However, how this would change the 2007 storyline is hard to say--since it's not clear what changing the past in 1977 would do to the characters in 2007. Maybe those changes explain why the Dharma camp in '07 looked bombed out, or why certain people on Ajira were "raptured" off the plane.

Good points above about Rose and Bernard--while their reaction was amusing ("oh, it's always something with you crazy soap opera kids!") it also didn't make sense that they'd accept a nuclear explosion with such indifference.

Here's hoping season six fixes these inconsistencies, by showing Jack going through Green Beret training before going back to the island, and Sawyer spending years sniffing enough glue that he goes along with every changing whim that Juliet has, Rose and Bernard cultivating a potent form of peyote that makes them indifferent to life and death, and there being an in flight movie on the Ajira flight that explains convincingly why a nuclear explosion on a mysterious electromagnetic field will fix everything up and back to normal.

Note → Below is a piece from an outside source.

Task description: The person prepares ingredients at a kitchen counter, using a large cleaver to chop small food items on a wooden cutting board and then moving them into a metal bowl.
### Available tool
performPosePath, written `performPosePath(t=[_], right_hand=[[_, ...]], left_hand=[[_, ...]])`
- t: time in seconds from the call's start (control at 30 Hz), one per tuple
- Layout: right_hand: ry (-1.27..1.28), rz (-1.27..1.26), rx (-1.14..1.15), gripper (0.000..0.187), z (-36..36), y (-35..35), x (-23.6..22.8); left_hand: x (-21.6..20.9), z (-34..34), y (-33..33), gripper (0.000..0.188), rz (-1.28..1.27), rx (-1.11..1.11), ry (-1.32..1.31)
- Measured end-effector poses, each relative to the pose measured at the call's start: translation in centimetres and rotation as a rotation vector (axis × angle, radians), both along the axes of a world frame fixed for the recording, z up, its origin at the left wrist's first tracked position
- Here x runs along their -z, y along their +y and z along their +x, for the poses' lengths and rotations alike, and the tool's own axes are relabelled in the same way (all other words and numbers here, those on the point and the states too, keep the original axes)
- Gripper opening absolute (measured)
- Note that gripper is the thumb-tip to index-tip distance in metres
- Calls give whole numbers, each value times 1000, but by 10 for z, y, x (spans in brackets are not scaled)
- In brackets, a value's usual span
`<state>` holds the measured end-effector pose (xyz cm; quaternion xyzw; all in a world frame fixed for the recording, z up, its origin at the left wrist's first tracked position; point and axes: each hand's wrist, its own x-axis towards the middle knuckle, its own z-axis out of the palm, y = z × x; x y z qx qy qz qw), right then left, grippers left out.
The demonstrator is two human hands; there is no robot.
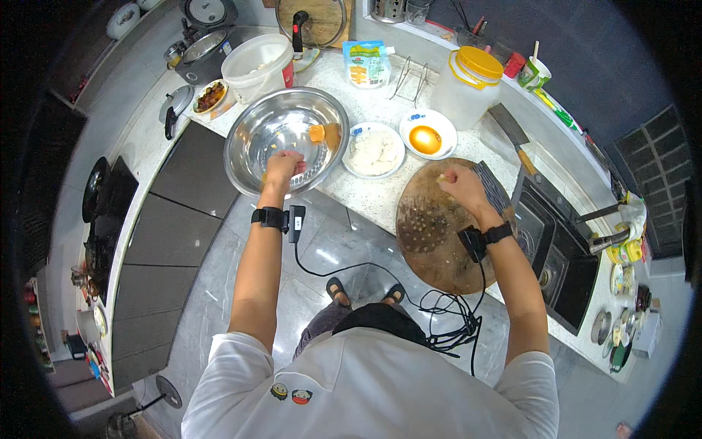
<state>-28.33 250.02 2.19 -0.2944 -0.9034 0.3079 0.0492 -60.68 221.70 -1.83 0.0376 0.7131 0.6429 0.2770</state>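
Observation:
My left hand (284,168) is over the near side of a large stainless-steel bowl (245,124), its fingers curled in; what they hold, if anything, is hidden. An orange block (316,133) lies inside the bowl. My right hand (464,186) is closed above the round wooden chopping board (439,249), a small pale yellow piece (442,178) at its fingertips. Between the hands, toward the back, stand a plate of white chunks (373,150) and a white bowl with brown liquid (425,139).
Behind the board are a cleaver (512,128) and a yellow-lidded plastic jar (468,84). A black sink (567,256) is on the right. A white tub (256,62) and a pouch (367,64) stand at the back. Black cables (450,322) hang beside my right arm.

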Motion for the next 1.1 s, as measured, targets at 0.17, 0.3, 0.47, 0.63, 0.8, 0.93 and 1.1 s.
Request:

Posted by: Bd at May 18, 2009 3:43 PM

But.. but... Tawaret has a hippo face, not a crocodile, and also a cloven hoof! Not four toes! (OK, some versions have the four toes.)

BUT! Also! that is most definitely an ankh that the statue is holding, exactly like the one Sobek holds. Some versions of Tawaret (who makes more sense as a fertility god) have a much larger ankh, but most of the ones I found do not. Ack!

Also, Sobek later became considered a fertility god as well, and "Sobek's ambiguous nature led some Egyptians to believe that he was a repairer of evil that had been done, rather than a force for good in itself,". Granted, this is from Wikipedia, so I've gotta take it with block of salt, but still! That makes sense too! DAMN YOU AND YOUR AMBIGUOUS STATUES, LOST!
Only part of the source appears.